-- THE PROBLEM --
Whichever lines include the word "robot", copy them as they appear in the data.

((

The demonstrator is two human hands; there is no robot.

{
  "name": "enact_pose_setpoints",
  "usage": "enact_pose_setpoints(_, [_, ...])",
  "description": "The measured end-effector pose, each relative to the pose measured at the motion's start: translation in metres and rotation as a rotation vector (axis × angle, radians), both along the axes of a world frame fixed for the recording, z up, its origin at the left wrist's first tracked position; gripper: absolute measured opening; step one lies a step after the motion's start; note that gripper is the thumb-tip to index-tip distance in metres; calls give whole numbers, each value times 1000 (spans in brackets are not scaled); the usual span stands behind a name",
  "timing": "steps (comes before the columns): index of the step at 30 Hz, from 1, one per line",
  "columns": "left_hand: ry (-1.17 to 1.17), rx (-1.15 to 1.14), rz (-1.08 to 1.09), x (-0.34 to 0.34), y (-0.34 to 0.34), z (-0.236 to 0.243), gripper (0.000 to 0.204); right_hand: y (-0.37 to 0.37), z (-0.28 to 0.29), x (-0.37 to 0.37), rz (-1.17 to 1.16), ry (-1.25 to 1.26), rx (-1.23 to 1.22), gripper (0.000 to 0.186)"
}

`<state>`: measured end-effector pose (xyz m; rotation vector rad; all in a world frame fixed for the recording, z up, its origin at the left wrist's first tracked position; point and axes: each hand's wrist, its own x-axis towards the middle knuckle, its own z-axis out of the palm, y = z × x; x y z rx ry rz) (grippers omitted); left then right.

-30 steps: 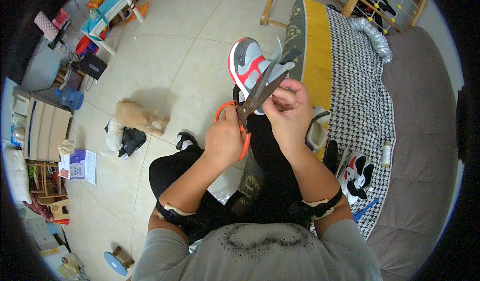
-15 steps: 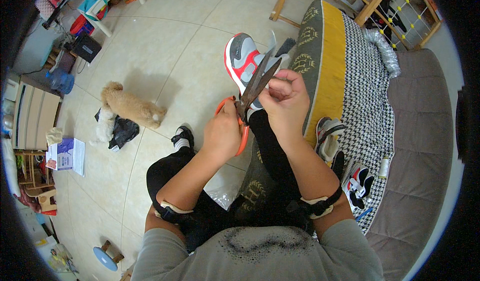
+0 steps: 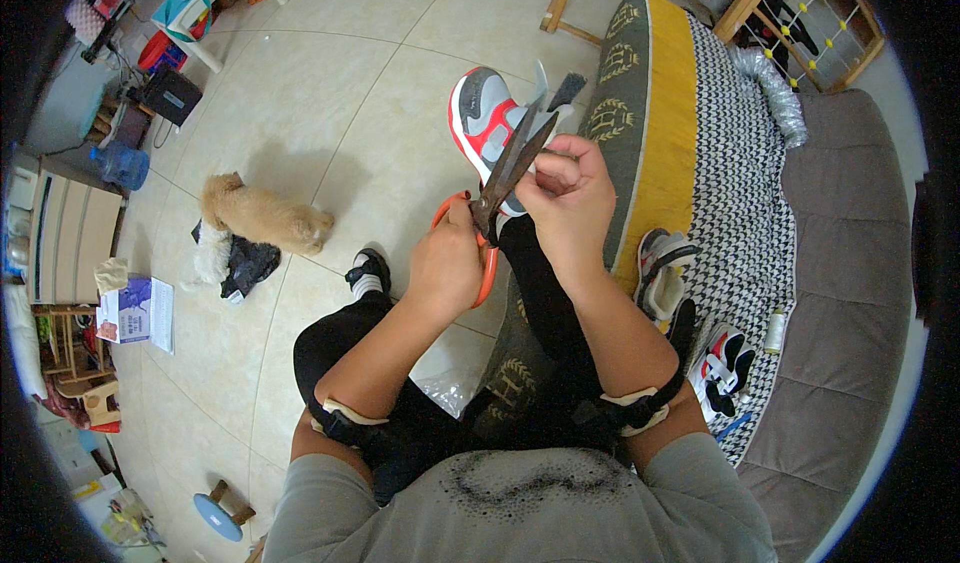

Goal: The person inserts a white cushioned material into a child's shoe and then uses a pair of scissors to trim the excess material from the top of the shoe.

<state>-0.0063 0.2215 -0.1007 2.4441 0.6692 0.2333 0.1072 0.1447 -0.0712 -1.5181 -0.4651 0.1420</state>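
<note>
My left hand (image 3: 446,263) is closed around the orange handles of a pair of scissors (image 3: 505,183). Their dark, worn blades stand slightly apart, pointing up and right across a grey, white and red sneaker (image 3: 485,103). Beside the blade tips a pale strip and a dark fuzzy strap end (image 3: 570,89) stick up from the sneaker. Close to the blades, my right hand (image 3: 570,198) is pinched; what lies between its fingertips is hidden. My black-clad leg runs up behind the scissors toward the sneaker, and whether a foot is in it cannot be told.
At my right is a sofa with a patterned cover (image 3: 735,203), bearing a grey shoe (image 3: 660,278), a red-and-white shoe (image 3: 722,358) and a thread spool (image 3: 774,332). A tan dog (image 3: 265,213) stands on the tiles by a black bag (image 3: 250,266). A blue-topped stool (image 3: 218,516) is lower left.
Both hands keep nearly the same place, with the scissors still in the left. The blade tips and the dark strap end have shifted very slightly.
</note>
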Motion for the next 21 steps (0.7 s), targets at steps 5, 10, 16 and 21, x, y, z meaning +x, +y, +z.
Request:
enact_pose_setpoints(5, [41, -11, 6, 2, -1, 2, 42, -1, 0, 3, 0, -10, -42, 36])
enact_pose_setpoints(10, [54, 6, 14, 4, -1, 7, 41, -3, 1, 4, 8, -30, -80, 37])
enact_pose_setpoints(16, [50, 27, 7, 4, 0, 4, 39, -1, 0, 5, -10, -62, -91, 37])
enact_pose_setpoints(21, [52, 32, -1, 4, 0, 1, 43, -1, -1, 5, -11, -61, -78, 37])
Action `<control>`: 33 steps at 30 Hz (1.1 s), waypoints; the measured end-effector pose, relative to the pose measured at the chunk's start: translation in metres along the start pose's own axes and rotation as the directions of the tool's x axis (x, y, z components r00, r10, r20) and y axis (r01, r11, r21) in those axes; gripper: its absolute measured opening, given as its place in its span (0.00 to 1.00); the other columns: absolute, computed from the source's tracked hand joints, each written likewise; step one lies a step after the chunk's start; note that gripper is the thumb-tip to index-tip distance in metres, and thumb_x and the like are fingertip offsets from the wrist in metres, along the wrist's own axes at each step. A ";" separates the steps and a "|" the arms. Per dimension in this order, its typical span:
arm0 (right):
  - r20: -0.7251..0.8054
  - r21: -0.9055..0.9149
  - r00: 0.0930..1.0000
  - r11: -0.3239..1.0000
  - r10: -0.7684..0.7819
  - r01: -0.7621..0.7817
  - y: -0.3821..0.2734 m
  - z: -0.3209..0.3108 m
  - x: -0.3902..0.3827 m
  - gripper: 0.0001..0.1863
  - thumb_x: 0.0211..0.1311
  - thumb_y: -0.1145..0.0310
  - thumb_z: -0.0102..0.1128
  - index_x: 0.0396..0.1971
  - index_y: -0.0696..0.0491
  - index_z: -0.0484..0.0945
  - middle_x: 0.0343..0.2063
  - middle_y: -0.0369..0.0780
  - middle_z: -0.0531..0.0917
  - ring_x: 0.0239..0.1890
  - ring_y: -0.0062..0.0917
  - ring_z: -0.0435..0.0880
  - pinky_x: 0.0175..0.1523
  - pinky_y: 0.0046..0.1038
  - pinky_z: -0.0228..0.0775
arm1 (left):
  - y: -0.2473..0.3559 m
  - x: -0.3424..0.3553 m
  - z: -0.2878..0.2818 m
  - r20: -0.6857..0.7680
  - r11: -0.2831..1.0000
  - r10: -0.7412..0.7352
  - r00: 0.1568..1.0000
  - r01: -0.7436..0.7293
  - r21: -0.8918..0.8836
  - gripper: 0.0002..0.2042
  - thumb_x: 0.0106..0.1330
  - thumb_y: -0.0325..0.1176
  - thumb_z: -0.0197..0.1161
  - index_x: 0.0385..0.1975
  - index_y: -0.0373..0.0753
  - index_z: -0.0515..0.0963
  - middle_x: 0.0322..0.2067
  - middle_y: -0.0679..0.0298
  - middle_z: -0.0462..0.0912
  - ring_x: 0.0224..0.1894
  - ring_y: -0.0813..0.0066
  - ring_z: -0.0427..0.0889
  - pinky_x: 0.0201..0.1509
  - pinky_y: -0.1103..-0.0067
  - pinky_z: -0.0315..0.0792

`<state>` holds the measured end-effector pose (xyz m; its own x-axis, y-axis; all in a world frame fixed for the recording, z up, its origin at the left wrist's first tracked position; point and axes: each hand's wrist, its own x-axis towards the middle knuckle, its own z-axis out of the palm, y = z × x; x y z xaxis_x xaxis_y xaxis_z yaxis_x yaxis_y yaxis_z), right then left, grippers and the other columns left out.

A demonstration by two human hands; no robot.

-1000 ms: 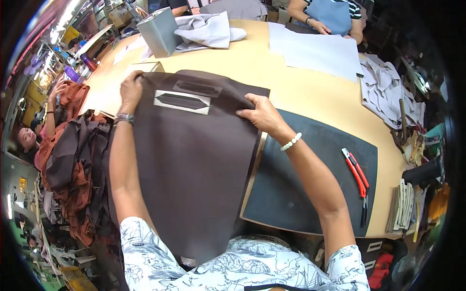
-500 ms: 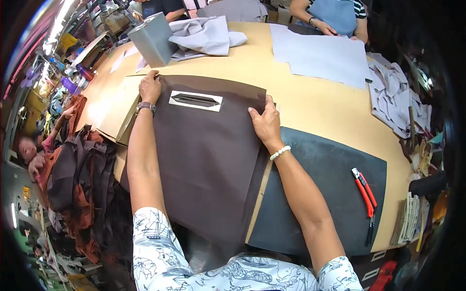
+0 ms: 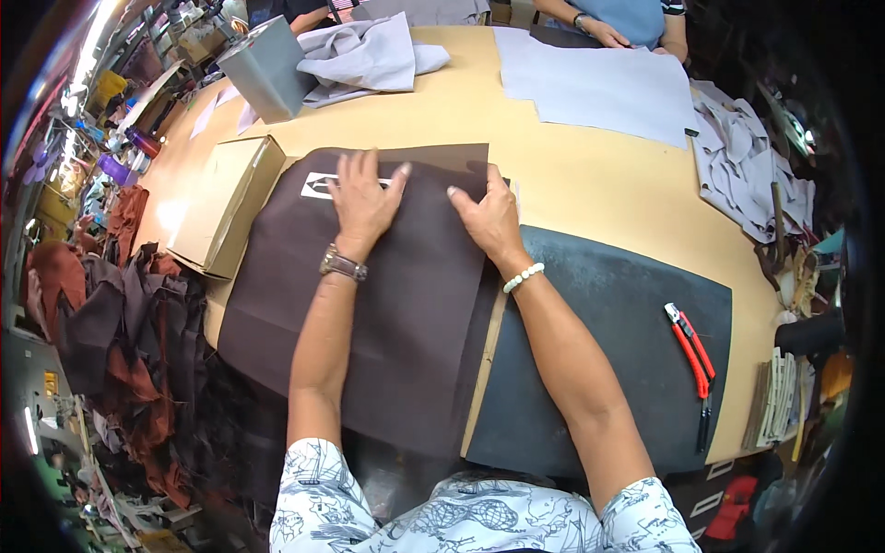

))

-- ANSWER SPACE --
The demonstrator is two human hands; there is no robot.
A demonstration by two human hands; no robot.

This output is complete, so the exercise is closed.